We walked in and "Here Comes The Sun," was playing. Liz spun E, who is going on three but thinks she's in her 20s, around in circles.
"There's Laura," said my great uncle Alvin, "I can always tell where she is by her laugh; she's always laughing."
"That's true," says my grandma, "she is always laughing, isn't she?"
Laura is one of my favorite people in the whole entire family.
"Do you remember who this is?" someone asked me. I had no clue. "It's Grandma's sister's daughter." She had the classic Barry dry sense of humor and apparently enjoys mowing people's yards and plowing their snow...? Her daughter, her daughter's daughter, and her daughter's daughter's sons were there as well and I started figuring out how all these people fit into the family. :P She and my grandma discussed their clothing sizes and their exercise habits.
Harold, a friend of the family's for probably 70 years, came up to my sister and I asked why there hadn't been a Christmas picture of us this year.
"We're thinking of bringing it back next year; a lot of people told us they missed it."
"All the old people we know asked us why we didn't have one," I remarked to my sister after Harold walked off.
"Yeah," she agrees. "Maybe we should take one and make a couple of copies for the people who asked about it."
Later, my grandma and her niece we sitting down. "Why, aren't you sitting down?" Grandma asks Britt and me.
"We've got to stand up while we're still able to," I tell her mischievously.
"Did you her that?" Grandma asks her niece, as if she's shocked but I can tell she's amused.
"I'm just teasing," I said. "You're always teasing me."
"Am I?" asked Grandma. Oh goodness, lol.
Britt and I were bored the majority of the time so after a while we went off to find the bathroom -- which was in the basement (called the "first floor" - nice euphemism...) past some doors that said "storage" and "employees only!" with keypad locks. Great...
Liz isn't officially a part of the family, but watching her talk to everyone I thought she looked like a good fit. Grandma doesn't like that she's Catholic, however... *eye roll*
I only got asked twice if I was in college *sigh of relief* and was interrupted before I could answer the dreaded "why not..?" question. My great uncle Alvin of 90 years, my grandma's brother, told me that since I was a "good lookin' gal" I needed to carry a baseball bat with me if I did go to school.
The West Chapel was decorated in soft, soothing pastels and had a mural of Grecian columns on one wall, which are a symbol of stability, all of which I found interesting.
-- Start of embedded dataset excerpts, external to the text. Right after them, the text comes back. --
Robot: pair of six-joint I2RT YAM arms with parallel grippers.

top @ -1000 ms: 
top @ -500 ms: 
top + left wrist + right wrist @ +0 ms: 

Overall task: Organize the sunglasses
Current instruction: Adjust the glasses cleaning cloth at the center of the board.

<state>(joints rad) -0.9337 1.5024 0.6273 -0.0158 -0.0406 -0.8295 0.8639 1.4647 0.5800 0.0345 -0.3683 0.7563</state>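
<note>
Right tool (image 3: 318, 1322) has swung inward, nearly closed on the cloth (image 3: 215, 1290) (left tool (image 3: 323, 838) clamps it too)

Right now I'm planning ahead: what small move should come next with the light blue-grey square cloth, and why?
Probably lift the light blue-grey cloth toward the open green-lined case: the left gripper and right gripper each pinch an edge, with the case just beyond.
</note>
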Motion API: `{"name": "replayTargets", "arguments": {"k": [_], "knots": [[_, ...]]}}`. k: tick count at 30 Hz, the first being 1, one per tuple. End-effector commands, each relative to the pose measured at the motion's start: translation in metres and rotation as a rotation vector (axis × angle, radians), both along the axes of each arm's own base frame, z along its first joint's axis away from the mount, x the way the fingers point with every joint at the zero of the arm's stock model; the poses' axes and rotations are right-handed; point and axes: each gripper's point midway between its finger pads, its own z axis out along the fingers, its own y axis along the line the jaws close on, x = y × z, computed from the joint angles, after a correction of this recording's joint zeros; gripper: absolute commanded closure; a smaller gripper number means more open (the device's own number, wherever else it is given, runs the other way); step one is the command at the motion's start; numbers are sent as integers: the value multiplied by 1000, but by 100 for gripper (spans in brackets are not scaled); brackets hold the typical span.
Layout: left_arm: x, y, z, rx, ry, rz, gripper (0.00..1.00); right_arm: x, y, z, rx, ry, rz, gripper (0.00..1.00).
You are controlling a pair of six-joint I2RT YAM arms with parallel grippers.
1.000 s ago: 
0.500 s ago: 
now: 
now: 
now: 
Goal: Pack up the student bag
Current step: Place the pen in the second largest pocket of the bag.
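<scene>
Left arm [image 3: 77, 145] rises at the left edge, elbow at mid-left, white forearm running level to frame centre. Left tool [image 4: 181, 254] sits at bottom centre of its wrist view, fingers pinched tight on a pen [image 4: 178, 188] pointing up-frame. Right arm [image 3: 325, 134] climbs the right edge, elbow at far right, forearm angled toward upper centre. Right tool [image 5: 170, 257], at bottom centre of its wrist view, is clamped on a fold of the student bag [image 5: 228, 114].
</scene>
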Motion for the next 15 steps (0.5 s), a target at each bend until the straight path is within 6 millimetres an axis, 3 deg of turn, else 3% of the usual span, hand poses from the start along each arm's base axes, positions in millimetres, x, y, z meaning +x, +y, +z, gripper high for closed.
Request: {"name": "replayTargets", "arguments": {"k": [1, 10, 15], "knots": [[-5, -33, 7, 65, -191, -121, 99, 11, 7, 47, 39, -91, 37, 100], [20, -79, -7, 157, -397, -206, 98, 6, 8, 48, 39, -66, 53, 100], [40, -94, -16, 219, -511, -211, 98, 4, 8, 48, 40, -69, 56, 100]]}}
"Did you hear Lanny's little boy?" my Grandma asked me. "'I'm bored.' I told him, 'you'll just have to deal with it.' 'I knoowww,' he said," and she laughed.
Mom and Britt and I went out to get the car. Carl, the one my Grandma thinks tells too raunchy of jokes, caught us on the way out. "Have you been feeling better?" he asks me. I sighed in my head. Nobody can forget that silly hospital incident of last summer, it seems.
"Yeah, I've been doing really good."
"Well, we were praying for you a lot for a while there, like every night!"
"We appreciate it," my mother replies.
In the car, while waiting for my grandma and aunt, mom says, "This is where my dad was. But on the other side, I think. ...It was all a blur."
My mom, on the way home: "Brian was the most upset out of all of them; he was crying when we talked to him. He's not his real son, is he?"
"No," said my grandma. "But he was really little. And he knew that Ben always treated him like his own son. And Big Mouth Carol - that was his first wife - had to go and tell him! Did Laura say if they found out what caused it?"
"It was a heart attack."
He died in bed, with a lit cigarette in his hand. He had a little dog who didn't want to leave his side. It's funny how animals know these things.
Well, anyway, viewing are interesting events. You learn a lot about family history and see a lot of people you never see.